Write each entry out again verbatim, pictures excluded.

▶ **RECORDS PROVIDED**
◆ ◆ ◆
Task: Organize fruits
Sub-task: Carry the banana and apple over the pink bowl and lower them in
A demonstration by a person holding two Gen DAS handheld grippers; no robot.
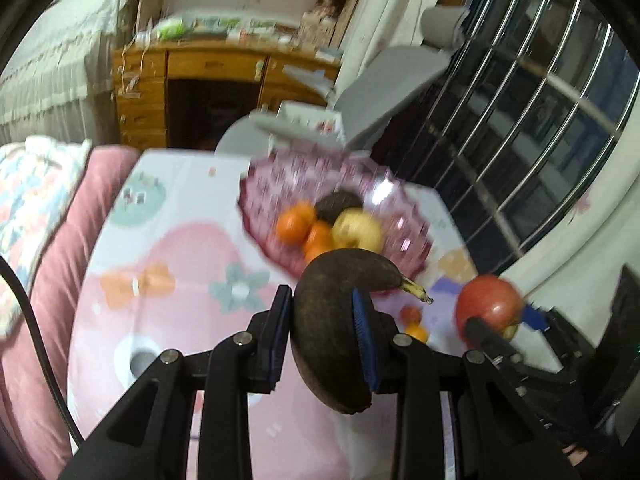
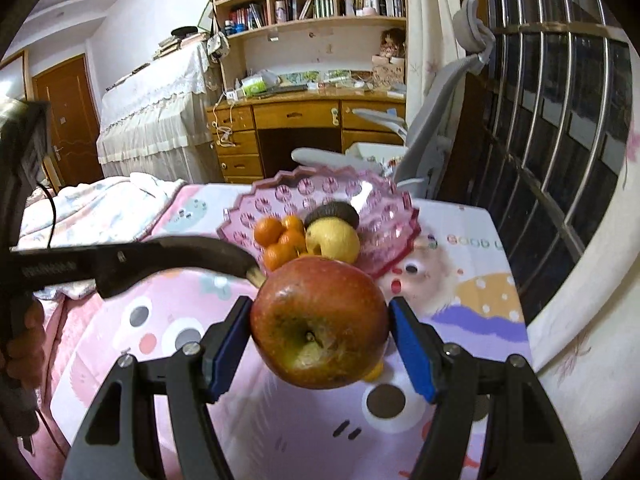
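The pink bowl (image 2: 394, 204) already holds small oranges (image 2: 269, 231), a yellow apple (image 2: 334, 240) and a dark fruit, and my left gripper (image 1: 324, 334) is clamped on an overripe banana (image 1: 332, 320), my right gripper (image 2: 320, 328) on a red apple (image 2: 320, 320), both held above the table just short of it

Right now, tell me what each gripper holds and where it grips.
Left gripper: blackened banana, clamped across its thick middle. Right gripper: red apple, fingers on its opposite sides.
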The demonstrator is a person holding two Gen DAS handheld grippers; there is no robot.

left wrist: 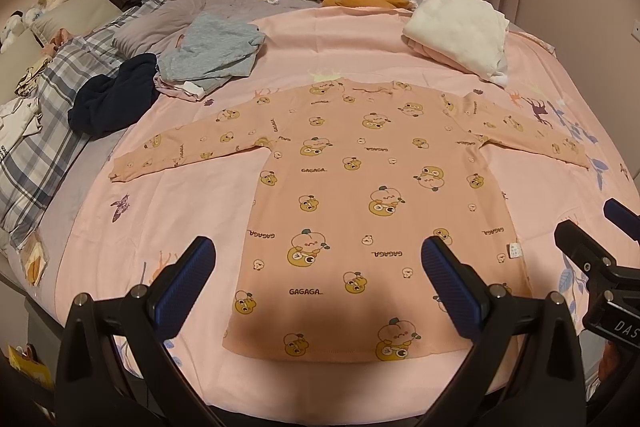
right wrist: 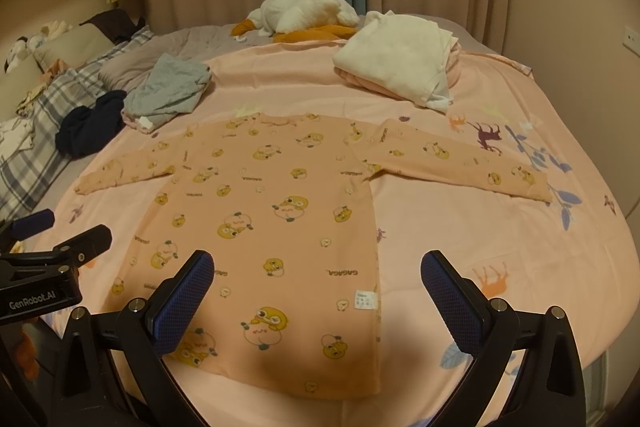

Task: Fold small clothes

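A small peach long-sleeved cotton shirt printed with yellow cartoon ducks (left wrist: 360,195) lay flat and face-up on the pink animal-print bedsheet (left wrist: 168,211), both sleeves spread wide, hem nearest the cameras, with a folded cream garment stack (left wrist: 456,35) and a rumpled grey garment (left wrist: 212,51) well beyond it. The left gripper (left wrist: 318,267) and right gripper (right wrist: 318,275) both hovered above the hem end with jaws spread wide, holding nothing. Judged thin, light and limp, likely to sag and wrinkle when lifted, so best pinched at a sleeve cuff or shoulder seam edge, one layer clear of the sheet.
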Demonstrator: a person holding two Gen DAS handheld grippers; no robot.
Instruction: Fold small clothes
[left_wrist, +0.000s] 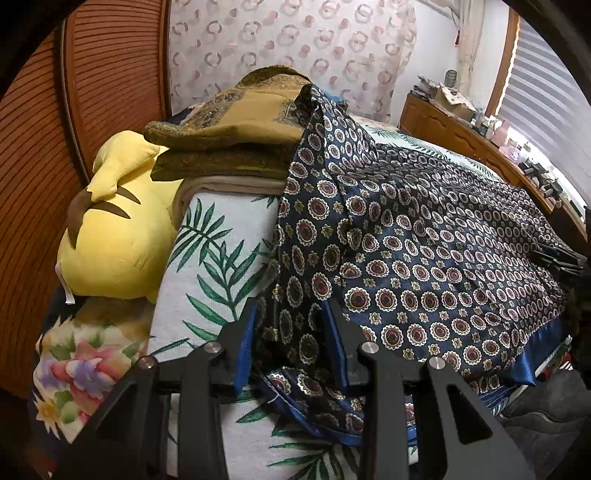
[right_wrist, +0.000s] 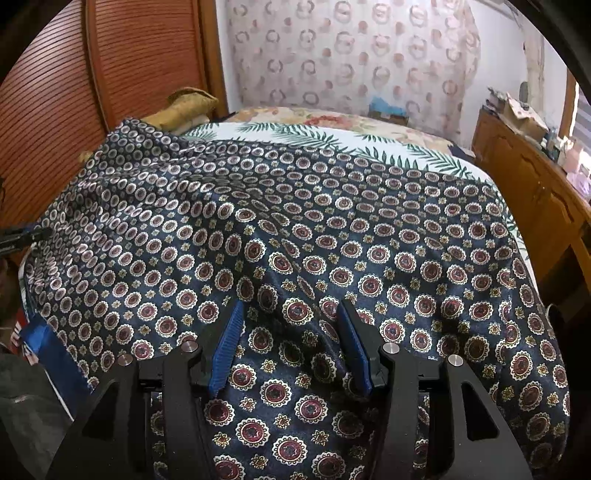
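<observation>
A dark blue satin garment (right_wrist: 332, 236) printed with red and white medallions lies spread over the bed. Its left part (left_wrist: 317, 206) drapes up against a pile of cushions. In the left wrist view, my left gripper (left_wrist: 291, 314) is shut on a bunched fold of the garment's left edge, and the cloth fills the gap between the blue pads (left_wrist: 246, 343). In the right wrist view, my right gripper (right_wrist: 291, 317) stands open low over the garment's near part. Cloth lies under and between its fingers (right_wrist: 228, 339), but the pads do not press on it.
A leaf-print bedsheet (left_wrist: 218, 258) covers the bed. A yellow plush toy (left_wrist: 122, 221), a mustard cushion (left_wrist: 243, 122) and a floral cloth (left_wrist: 85, 362) crowd the left side by a slatted wooden door (left_wrist: 55, 147). A wooden cabinet (right_wrist: 524, 184) with clutter stands at right.
</observation>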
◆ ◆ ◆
▶ **SOLUTION FOR THIS EXERCISE**
Task: Organize fruits
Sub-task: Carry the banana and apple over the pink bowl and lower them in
A demonstration by a person holding two Gen DAS handheld grippers; no robot.
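The pink bowl (image 2: 394, 204) already holds small oranges (image 2: 269, 231), a yellow apple (image 2: 334, 240) and a dark fruit, and my left gripper (image 1: 324, 334) is clamped on an overripe banana (image 1: 332, 320), my right gripper (image 2: 320, 328) on a red apple (image 2: 320, 320), both held above the table just short of it

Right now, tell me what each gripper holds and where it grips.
Left gripper: blackened banana, clamped across its thick middle. Right gripper: red apple, fingers on its opposite sides.
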The demonstrator is a person holding two Gen DAS handheld grippers; there is no robot.

left wrist: 
right wrist: 

Task: Fold small clothes

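A small peach long-sleeved cotton shirt printed with yellow cartoon ducks (left wrist: 360,195) lay flat and face-up on the pink animal-print bedsheet (left wrist: 168,211), both sleeves spread wide, hem nearest the cameras, with a folded cream garment stack (left wrist: 456,35) and a rumpled grey garment (left wrist: 212,51) well beyond it. The left gripper (left wrist: 318,267) and right gripper (right wrist: 318,275) both hovered above the hem end with jaws spread wide, holding nothing. Judged thin, light and limp, likely to sag and wrinkle when lifted, so best pinched at a sleeve cuff or shoulder seam edge, one layer clear of the sheet.
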Demonstrator: a person holding two Gen DAS handheld grippers; no robot.
Instruction: Fold small clothes
[left_wrist, +0.000s] 
[right_wrist, +0.000s] 
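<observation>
A dark blue satin garment (right_wrist: 332, 236) printed with red and white medallions lies spread over the bed. Its left part (left_wrist: 317, 206) drapes up against a pile of cushions. In the left wrist view, my left gripper (left_wrist: 291, 314) is shut on a bunched fold of the garment's left edge, and the cloth fills the gap between the blue pads (left_wrist: 246, 343). In the right wrist view, my right gripper (right_wrist: 291, 317) stands open low over the garment's near part. Cloth lies under and between its fingers (right_wrist: 228, 339), but the pads do not press on it.
A leaf-print bedsheet (left_wrist: 218, 258) covers the bed. A yellow plush toy (left_wrist: 122, 221), a mustard cushion (left_wrist: 243, 122) and a floral cloth (left_wrist: 85, 362) crowd the left side by a slatted wooden door (left_wrist: 55, 147). A wooden cabinet (right_wrist: 524, 184) with clutter stands at right.
</observation>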

What the exercise required is now done.